EXERCISE AIM: Print the data again, exactly.

========================================================================

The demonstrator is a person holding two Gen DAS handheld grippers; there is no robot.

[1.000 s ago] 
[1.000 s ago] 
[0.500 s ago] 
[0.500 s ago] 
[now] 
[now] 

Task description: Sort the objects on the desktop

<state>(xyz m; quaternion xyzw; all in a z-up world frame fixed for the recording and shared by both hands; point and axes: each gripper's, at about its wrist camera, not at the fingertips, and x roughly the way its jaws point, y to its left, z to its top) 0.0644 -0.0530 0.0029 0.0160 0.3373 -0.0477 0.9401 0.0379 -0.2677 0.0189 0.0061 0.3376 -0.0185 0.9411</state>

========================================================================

EXERCISE OUTPUT:
The demonstrator is a person holding two Gen DAS handheld grippers; there is no robot.

[1.000 s ago] 
[1.000 s ago] 
[0.500 s ago] 
[0.500 s ago] 
[now] 
[now] 

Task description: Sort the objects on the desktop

<state>(xyz m; quaternion xyzw; all in a z-up world frame fixed for the recording and shared by both hands; point and axes: each gripper's, at about its wrist camera, not at the fingertips, and x roughly the way its jaws point, y to its left, z to its top) 0.0644 -0.0530 0.0029 0.0160 0.3373 -0.0477 0.9401 0.0379 -0.2677 0.0189 0.0061 0.3376 -0.0185 0.9411</state>

This exercise is finished.